WORK TASK> The expected answer is the set of lines in the data below between the line holding "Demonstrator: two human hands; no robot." and the line holding "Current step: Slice", inclusive, written out exactly.

SUPPLIED INFORMATION>
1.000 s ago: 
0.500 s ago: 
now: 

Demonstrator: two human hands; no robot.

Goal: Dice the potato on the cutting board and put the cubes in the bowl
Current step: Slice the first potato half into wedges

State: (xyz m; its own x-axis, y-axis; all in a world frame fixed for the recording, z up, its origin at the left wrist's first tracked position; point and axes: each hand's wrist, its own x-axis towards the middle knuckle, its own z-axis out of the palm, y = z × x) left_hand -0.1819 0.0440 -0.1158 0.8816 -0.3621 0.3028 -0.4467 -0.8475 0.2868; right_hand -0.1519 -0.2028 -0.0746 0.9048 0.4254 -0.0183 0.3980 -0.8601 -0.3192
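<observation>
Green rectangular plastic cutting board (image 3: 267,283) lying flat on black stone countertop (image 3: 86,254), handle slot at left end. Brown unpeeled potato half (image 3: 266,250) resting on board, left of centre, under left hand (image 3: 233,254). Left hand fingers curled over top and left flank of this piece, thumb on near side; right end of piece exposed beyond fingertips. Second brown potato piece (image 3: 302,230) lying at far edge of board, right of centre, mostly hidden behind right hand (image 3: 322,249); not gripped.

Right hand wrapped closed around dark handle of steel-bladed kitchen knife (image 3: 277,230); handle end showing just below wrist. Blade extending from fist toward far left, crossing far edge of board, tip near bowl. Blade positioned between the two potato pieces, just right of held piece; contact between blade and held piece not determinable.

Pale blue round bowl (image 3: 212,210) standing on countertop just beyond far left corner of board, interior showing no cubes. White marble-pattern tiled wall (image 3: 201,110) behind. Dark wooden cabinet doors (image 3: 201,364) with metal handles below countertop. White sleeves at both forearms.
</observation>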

RESPONSE BOX>
Demonstrator: two human hands; no robot.

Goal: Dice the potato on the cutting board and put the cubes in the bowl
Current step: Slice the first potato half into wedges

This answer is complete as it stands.